--- EXERCISE DATA ---

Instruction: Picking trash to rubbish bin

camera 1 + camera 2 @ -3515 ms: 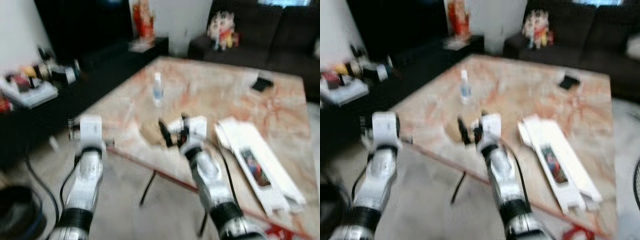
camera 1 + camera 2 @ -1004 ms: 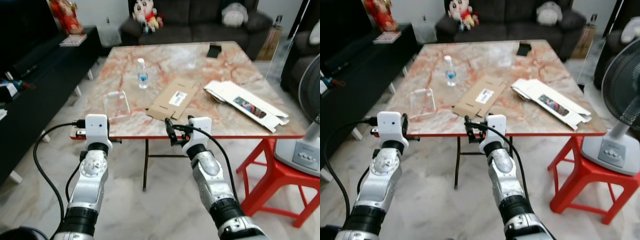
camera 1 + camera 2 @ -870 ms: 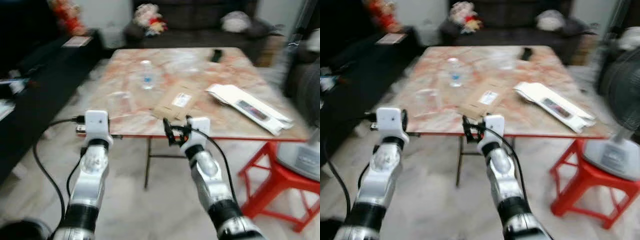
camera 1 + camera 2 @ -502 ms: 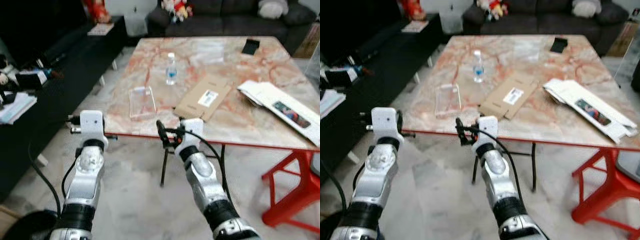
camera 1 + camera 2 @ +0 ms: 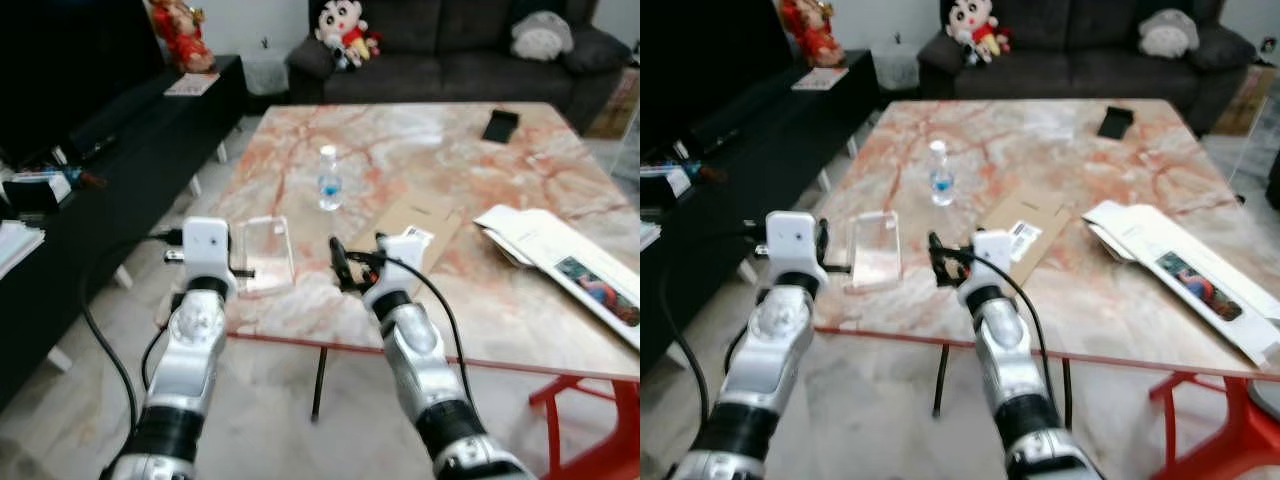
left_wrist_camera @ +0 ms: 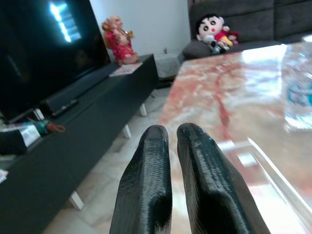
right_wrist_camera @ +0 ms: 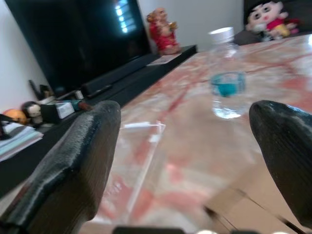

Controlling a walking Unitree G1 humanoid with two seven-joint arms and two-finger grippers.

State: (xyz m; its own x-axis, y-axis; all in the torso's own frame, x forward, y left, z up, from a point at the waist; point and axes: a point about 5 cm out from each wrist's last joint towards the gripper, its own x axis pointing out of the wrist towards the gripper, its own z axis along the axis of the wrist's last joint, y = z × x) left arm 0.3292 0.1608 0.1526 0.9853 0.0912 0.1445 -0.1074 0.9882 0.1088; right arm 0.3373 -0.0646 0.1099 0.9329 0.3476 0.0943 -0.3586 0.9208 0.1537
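Right gripper point(image 7: 185, 161) (spread) facing bottle point(image 7: 228, 73)

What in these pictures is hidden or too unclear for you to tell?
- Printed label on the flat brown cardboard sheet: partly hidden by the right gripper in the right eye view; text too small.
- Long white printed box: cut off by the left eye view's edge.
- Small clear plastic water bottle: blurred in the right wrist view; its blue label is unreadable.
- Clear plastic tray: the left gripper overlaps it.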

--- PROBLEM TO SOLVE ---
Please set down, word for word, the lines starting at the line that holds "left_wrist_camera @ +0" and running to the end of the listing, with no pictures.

--- WRITTEN RESPONSE ---
left_wrist_camera @ +0 ms: 
right_wrist_camera @ +0 ms: 

Controlling a walking Unitree G1 humanoid with two seven-joint arms and two-finger grippers.

State: (xyz m; its own x-axis, y-axis; all in the torso's own frame, x forward, y left, z up, from a point at the waist; point and axes: a point about 5 cm out from each wrist's last joint towards the gripper, its own x axis pointing out of the wrist towards the gripper, its own z axis along the axis of the wrist's last joint, y = z × x) left arm 0.3292 0.1608 0.1526 0.9853 0.0912 0.1445 -0.1074 0.9882 0.1088; right arm 0.3373 -0.0646 0.1099 0.9329 0.3476 0.0943 -0.3586 0.9208 0.1537
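Right gripper point(image 7: 185, 161) (spread) facing bottle point(image 7: 228, 73)

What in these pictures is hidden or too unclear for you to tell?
- Printed label on the flat brown cardboard sheet: partly hidden by the right gripper in the right eye view; text too small.
- Long white printed box: cut off by the left eye view's edge.
- Small clear plastic water bottle: blurred in the right wrist view; its blue label is unreadable.
- Clear plastic tray: the left gripper overlaps it.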

The exercise calls for nothing further.